半面、有権者が正しい選択をするためには、文書やその他の情報手段を通じて、政党や候補者に関する情報や公約を十分に知ることが欠かせない。
この兼ね合いの中で、今回の総選挙で政権公約(マニフェスト)の配布が初めて部分解禁されたのは、一歩前進だ。
だが、急速に普及しつつある情報手段であるインターネットの解禁は、見送られた。
ネットの解禁は「支持者に高齢者が多い政党や候補者が不利になる」などの反対論が根強かったためだ。
インターネットの世帯普及率は八割を超し、個人でも五割を超した(平成十五年版情報通信白書)。数字は携帯電話による利用を含んでいるため、高めになっているが、ネットは、いまや無視できない情報手段として定着してきている。
これまでネットの利用者は比較的若い世代に多かったのも事実だ。だが、いまや中高年層でも五十歳代の利用者は五割を超し、六十歳以上でも16%に達している。
二十、三十歳代では、それぞれ85%を超えているのだ。選挙の公平性は守らねばならないが、これだけ普及した情報手段を選挙に活用しないのでは、逆に時代に、ふさわしい候補者選びが、しにくいともいわれよう。
今回の政権公約でも、各党の発行した正式なものは印刷物より、ネットを通じて読んだという有権者の方が数としては多いともいわれる。

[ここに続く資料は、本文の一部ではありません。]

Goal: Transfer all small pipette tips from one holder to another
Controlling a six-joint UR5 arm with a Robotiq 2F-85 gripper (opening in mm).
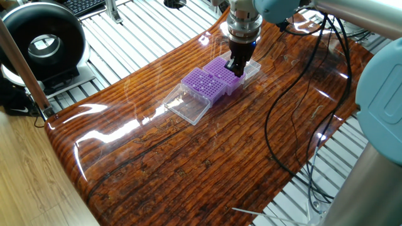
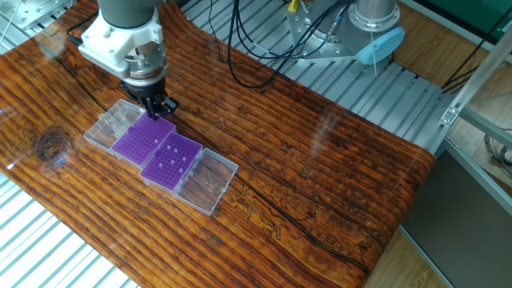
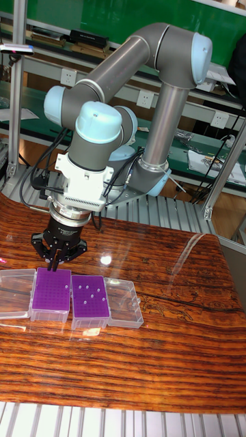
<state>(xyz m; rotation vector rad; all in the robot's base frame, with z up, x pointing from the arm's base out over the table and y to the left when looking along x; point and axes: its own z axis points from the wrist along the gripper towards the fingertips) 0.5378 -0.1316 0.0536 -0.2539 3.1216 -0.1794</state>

現在の公選法はネットに関して違反かどうかの灰色部分が多い。前回の総選挙では、期間中、自分のホームページを真っ白にして違反を避け、音声だけを流した候補者もいた。以前から電話による選挙運動が認められているのに、ならったものだ。
今回の選挙でも、ネット活用を目指す候補者は違反を避ける工夫で頭が痛いはずだ。
米、英、韓国などでは選挙でネットが盛んに利用されている。日本はすでにネット先進国だ。まもなく始まる日本の総選挙は各政党や候補の活動を通じ、ネット利用の是非を考えるよい機会となるに違いない。